Protection sociale complémentaire et rôle des syndicats : la CFDT Éducation monde fait le point

La protection sociale complémentaire (PSC) inquiète à juste titre les agents à l’étranger. La CFDT Éducation monde rétablit les faits face à une mise en cause des syndicats et clarifie les responsabilités.

Protection sociale compémentaire et mise en cause des syndicats pour l’étranger

Depuis la mise en œuvre de la protection sociale complémentaire (PSC), de nombreuses inquiétudes s’expriment à l’étranger. Parallèlement, la CFDT Éducation monde lit dans une certaine presse la mise en cause des organisations syndicales et ne peut laisser prospérer des contre-vérités. Il est indispensable de rétablir les faits, de rappeler le cadre réel des négociations et de clarifier les responsabilités de chacun.

Une réforme interministérielle soutenue par la CFDT

La PSC a été négociée au niveau interministériel, selon les ordonnances et décrets applicables à toute la Fonction publique.

La CFDT a soutenu cette réforme. Les contrats collectifs obligatoires offrent une couverture à tous les agents, assurent une participation de l’employeur et libèrent en France du pouvoir d’achat.

Ce choix vise la solidarité et l’universalité de la couverture.

Le problème : le panier de soins à l’étranger

Les difficultés viennent du panier de soins étranger, non négocié par les syndicats et qui a fait l’objet de mesures dérogatoires.

En effet, le panier étranger s’est imposé aux syndicats.protection sociale syndicats

Les syndicats n’ont pas :

  • conçu ce panier, fixé les remboursements,
  • eu accès au cahier des charges,
  • décidé le plafond de 90 % pour l’hospitalisation.

Ainsi, les difficultés des agents à l’étranger découlent de cette mesure dérogatoire.

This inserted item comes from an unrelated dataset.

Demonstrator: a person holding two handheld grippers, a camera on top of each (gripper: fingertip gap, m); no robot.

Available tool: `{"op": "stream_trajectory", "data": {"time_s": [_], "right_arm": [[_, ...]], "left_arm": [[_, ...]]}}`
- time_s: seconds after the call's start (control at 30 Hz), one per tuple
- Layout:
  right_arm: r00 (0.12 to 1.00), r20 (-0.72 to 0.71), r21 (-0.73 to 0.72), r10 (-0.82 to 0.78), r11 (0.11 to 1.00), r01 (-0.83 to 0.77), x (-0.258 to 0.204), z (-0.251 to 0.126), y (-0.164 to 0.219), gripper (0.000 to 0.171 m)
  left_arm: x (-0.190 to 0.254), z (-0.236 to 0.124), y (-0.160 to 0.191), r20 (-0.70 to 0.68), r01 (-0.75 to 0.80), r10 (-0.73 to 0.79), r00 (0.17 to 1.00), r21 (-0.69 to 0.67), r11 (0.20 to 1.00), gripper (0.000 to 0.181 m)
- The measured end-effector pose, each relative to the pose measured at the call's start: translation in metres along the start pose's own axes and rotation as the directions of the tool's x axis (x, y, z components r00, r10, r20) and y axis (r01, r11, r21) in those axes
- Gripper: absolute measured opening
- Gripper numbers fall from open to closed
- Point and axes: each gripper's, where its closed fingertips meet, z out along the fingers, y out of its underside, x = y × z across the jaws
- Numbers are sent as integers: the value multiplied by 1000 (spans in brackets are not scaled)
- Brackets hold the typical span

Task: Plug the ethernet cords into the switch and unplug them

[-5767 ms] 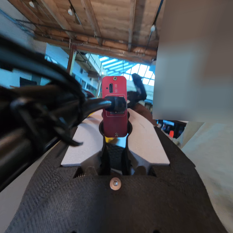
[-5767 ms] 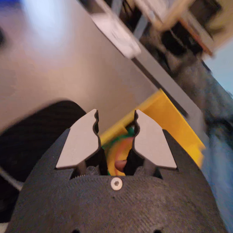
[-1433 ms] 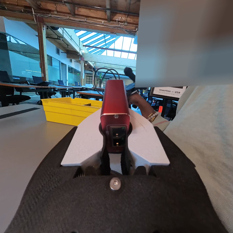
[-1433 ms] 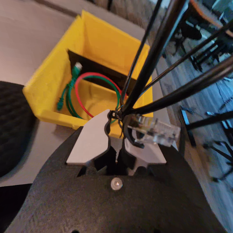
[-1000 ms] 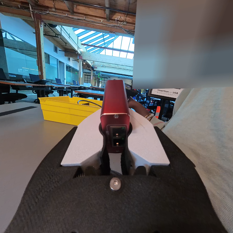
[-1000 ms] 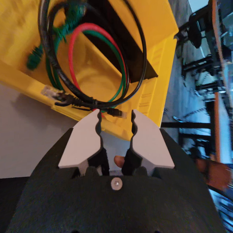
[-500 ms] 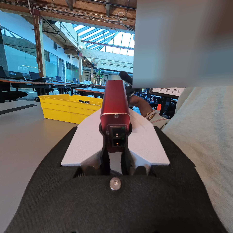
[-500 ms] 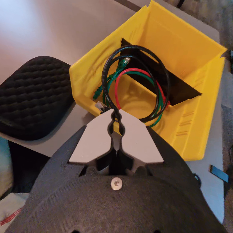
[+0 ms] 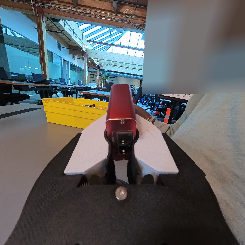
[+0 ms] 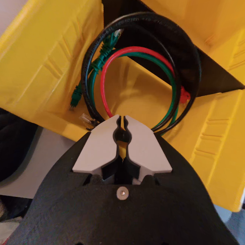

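My left gripper point(image 9: 121, 117) is shut on a red switch point(image 9: 120, 106). It holds the switch lengthwise above the grey table, its two empty ports point(image 9: 124, 143) facing the camera. My right gripper point(image 10: 122, 116) hangs over the near wall of a yellow bin point(image 10: 39, 53) and is shut on a black ethernet cord point(image 10: 145, 17), which sits in the round notch between the fingers. The black cord coils in the bin, its clear plug point(image 10: 84, 119) just left of the fingertips. A green cord point(image 10: 171, 74) and a red cord point(image 10: 104, 74) lie coiled inside the black loop.
A black divider point(image 10: 212, 74) stands across the bin. The bin also shows in the left wrist view point(image 9: 69, 112), ahead and to the left on the grey table point(image 9: 26, 139). A person's light sleeve point(image 9: 212, 145) fills the right. A black pad point(image 10: 13, 139) lies left of the bin. There is about 35 cm between the tips of the two grippers.
My right gripper went from open to shut on the black cord, and its view swung round and drew in close over the bin. My left gripper kept hold of the switch, almost still.
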Motion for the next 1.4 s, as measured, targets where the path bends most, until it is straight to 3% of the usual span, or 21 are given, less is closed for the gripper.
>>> {"op": "stream_trajectory", "data": {"time_s": [0.03,0.13,0.3,0.43,0.53,0.67,0.9,1.0,1.13,1.2,1.27,1.33,1.4], "right_arm": [[999,-22,-14,-25,1000,25,2,-1,1,6],[999,-42,34,-5,999,6,4,-13,-7,26],[993,-116,321,7,947,31,11,-39,-65,29],[982,-184,415,-43,902,117,21,-33,-106,39],[977,-209,411,-33,904,119,29,-13,-119,38],[977,-209,309,34,950,33,35,16,-102,35],[943,-332,308,36,949,72,40,13,-99,37],[918,-394,396,40,909,131,42,-5,-107,35],[960,-264,505,89,861,59,21,-31,-116,45],[993,-111,670,47,741,40,-14,-63,-139,45],[985,120,826,-127,562,-28,-76,-107,-164,41],[864,316,891,-391,436,-128,-149,-149,-172,36],[667,448,873,-596,453,-182,-215,-169,-163,37]], "left_arm": [[0,0,0,0,-1,1,1000,-1,1000,29],[0,0,0,1,0,0,1000,0,1000,29],[-1,0,0,2,7,-7,1000,2,1000,29],[-1,0,0,6,1,-1,1000,2,1000,29],[-2,0,0,7,3,-3,1000,2,1000,29],[-2,0,0,5,7,-7,1000,0,1000,29],[-3,0,1,12,14,-14,1000,-2,1000,29],[-6,-1,2,24,25,-25,999,-4,1000,29],[-12,0,5,52,54,-53,997,-22,998,29],[-12,-1,5,52,55,-54,997,-21,998,29],[-12,0,6,52,56,-54,997,-24,998,29],[-11,0,7,49,51,-49,998,-30,998,29],[-9,1,6,39,38,-36,999,-32,999,29]]}}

Conséquences concrètes pour les agents

Le panier étranger impose :

  • une prise en charge parfois limitée, avec un reste à charge qui peut être élevé en cas d’hospitalisation,
  • une hausse des cotisations, surtout pour les ayants droit,
  • une inquiétude accrue pour les familles.

Les syndicats ont alerté et demandé un dispositif plus protecteur. L’administration maintient cependant le panier, au nom des contrats « responsables ».

Le recul concerne le panier étranger, pas la protection sociale complémentaire elle-même.

AEFE : un marché public imposé

La PSC à l’AEFE a été mise en œuvre conjointement avec le MAE, une décision de la DGAFP. Le groupement MAEE-MGEN a remporté l’appel d’offre public. C’était le seul choix mutualiste et la CFDT ne pouvait s’y opposer.

A l’AEFE, l’ISVL finance la PSC : une perte insupportable pour les agents

Le financement de la PSC repose sur une réduction de l’ISVL. Un scandale.

Le résultat :

  • l’indemnité compensatrice diminue,
  • les agents perdent du pouvoir d’achat.

La CFDT exige le rétablissement intégral de l’ISVL.

En France aussi : des difficultés dans les établissements publics

Dans les établissements publics, notamment dans l’enseignement supérieur et recherche, l’État ne respecte pas ses engagements.

L’accord du 8 avril 2024 prévoyait une compensation intégrale des coûts de la PSC via les subventions.
Le projet de loi de finances 2026 ne le reprend pas. Certains établissements doivent choisir entre absorber les coûts ou retarder la PSC, au détriment des agents. La CFDT exige le respect de la parole de l’État.

Conclusion

La CFDT Éducation monde continuera à agir pour :

  • garantir une protection adaptée à l’expatriation,
  • faire respecter les engagements financiers de l’État.

Elle agira dans le cadre du comité de pilotage pour revenir sur les prises en charge en 2027.

Elle défend une PSC solidaire, équitable et efficace pour tous les agents, en France comme à l’étranger.